◆ **Try it**:
Taking each line of the records in turn, count those containing "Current" and report only the number.

### Source data ###

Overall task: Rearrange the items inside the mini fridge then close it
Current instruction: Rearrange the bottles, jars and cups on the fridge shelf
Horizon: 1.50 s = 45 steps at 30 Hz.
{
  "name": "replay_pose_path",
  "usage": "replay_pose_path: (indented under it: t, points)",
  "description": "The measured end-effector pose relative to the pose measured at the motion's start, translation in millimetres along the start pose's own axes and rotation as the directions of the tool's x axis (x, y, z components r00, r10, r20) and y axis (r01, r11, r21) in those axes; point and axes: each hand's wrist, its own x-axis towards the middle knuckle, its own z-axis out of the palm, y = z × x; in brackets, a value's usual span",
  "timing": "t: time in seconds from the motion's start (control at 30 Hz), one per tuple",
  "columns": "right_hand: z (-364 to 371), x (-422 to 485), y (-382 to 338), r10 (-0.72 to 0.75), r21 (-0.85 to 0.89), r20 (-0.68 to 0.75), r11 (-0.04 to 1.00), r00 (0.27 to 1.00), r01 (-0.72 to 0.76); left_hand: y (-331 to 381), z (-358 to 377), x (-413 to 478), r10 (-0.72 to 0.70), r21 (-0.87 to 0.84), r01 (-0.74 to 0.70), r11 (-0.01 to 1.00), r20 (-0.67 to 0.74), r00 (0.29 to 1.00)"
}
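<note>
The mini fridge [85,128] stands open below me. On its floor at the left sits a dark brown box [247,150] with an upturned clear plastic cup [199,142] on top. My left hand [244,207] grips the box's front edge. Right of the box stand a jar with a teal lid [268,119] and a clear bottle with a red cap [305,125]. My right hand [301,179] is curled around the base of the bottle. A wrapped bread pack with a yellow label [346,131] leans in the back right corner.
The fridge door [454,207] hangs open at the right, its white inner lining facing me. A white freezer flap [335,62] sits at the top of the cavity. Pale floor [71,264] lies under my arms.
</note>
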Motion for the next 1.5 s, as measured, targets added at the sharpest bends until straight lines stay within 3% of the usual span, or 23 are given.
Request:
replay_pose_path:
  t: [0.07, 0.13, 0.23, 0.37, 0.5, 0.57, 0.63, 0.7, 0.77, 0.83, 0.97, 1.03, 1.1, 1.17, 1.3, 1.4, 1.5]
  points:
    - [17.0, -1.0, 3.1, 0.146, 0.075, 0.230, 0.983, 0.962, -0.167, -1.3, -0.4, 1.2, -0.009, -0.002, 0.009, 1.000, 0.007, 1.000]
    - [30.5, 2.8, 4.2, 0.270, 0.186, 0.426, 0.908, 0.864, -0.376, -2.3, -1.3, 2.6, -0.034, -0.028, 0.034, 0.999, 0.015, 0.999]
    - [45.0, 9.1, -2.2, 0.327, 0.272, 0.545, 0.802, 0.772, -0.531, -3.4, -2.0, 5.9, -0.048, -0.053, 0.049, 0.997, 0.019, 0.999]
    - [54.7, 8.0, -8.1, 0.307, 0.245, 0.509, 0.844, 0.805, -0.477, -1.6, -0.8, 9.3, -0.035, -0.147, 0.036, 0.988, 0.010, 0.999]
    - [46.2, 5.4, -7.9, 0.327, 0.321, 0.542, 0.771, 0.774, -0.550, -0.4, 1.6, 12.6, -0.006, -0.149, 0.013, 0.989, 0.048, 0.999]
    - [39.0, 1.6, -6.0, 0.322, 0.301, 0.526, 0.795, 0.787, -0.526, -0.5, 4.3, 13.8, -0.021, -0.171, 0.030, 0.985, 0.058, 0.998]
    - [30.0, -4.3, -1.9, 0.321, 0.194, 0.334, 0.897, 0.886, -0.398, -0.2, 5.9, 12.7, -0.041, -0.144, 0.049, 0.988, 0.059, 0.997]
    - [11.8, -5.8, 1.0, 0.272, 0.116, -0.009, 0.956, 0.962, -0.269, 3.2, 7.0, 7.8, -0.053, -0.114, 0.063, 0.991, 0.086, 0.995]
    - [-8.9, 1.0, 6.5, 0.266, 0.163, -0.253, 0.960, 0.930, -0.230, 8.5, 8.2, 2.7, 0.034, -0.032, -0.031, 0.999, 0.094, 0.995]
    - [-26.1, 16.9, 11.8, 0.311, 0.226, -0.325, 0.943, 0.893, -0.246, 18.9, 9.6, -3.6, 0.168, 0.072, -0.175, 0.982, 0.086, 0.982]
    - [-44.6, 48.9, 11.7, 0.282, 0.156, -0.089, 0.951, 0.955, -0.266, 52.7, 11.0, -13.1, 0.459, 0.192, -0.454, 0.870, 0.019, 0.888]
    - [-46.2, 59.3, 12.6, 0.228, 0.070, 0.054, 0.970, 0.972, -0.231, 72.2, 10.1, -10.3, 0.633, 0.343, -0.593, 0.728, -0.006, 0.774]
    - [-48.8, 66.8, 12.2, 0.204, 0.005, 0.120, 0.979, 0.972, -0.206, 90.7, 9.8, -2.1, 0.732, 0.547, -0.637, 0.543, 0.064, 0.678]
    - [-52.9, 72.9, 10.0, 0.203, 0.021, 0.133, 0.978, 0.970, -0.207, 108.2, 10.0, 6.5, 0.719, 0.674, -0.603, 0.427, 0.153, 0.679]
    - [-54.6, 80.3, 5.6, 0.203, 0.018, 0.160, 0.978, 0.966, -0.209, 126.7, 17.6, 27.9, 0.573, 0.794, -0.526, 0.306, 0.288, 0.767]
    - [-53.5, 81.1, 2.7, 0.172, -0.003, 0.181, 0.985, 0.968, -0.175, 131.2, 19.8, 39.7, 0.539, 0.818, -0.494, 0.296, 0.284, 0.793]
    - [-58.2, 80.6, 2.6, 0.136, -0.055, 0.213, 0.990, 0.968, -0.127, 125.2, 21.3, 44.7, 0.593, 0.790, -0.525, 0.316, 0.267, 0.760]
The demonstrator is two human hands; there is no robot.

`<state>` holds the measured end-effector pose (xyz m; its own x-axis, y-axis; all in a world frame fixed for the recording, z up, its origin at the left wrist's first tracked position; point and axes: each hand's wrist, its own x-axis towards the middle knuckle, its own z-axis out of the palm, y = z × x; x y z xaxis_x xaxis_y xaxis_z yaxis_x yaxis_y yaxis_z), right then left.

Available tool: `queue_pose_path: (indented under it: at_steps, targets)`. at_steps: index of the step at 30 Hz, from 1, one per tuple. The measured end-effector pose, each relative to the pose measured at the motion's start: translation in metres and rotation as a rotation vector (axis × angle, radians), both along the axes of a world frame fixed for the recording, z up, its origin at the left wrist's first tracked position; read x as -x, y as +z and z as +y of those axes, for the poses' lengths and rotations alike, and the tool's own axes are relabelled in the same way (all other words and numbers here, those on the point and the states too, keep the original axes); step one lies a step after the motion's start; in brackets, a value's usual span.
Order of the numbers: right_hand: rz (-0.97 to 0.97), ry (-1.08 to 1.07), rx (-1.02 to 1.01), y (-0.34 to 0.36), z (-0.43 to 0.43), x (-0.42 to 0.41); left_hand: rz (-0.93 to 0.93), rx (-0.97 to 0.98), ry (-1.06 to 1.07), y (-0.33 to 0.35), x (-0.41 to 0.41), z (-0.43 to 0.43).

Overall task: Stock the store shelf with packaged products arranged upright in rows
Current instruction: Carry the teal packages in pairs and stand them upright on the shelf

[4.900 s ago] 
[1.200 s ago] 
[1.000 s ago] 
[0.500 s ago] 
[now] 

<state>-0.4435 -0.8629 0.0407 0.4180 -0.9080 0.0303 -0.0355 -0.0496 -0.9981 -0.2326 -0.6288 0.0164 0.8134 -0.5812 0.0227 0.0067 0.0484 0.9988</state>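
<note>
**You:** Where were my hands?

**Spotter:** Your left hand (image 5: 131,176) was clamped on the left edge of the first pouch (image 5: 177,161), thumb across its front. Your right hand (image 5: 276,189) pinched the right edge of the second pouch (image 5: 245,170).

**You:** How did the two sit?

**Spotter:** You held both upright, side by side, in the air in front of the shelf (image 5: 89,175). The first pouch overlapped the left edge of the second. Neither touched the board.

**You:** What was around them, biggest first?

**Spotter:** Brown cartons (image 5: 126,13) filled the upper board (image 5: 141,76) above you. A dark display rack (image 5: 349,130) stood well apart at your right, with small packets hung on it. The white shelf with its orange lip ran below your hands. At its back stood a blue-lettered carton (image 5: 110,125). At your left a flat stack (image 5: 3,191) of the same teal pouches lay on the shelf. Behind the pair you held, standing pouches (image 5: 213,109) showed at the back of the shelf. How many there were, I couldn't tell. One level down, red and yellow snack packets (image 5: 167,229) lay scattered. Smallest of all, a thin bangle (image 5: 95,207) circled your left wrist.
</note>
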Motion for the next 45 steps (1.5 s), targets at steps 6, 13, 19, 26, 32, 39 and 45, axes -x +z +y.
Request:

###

◆ **Your solution**:
2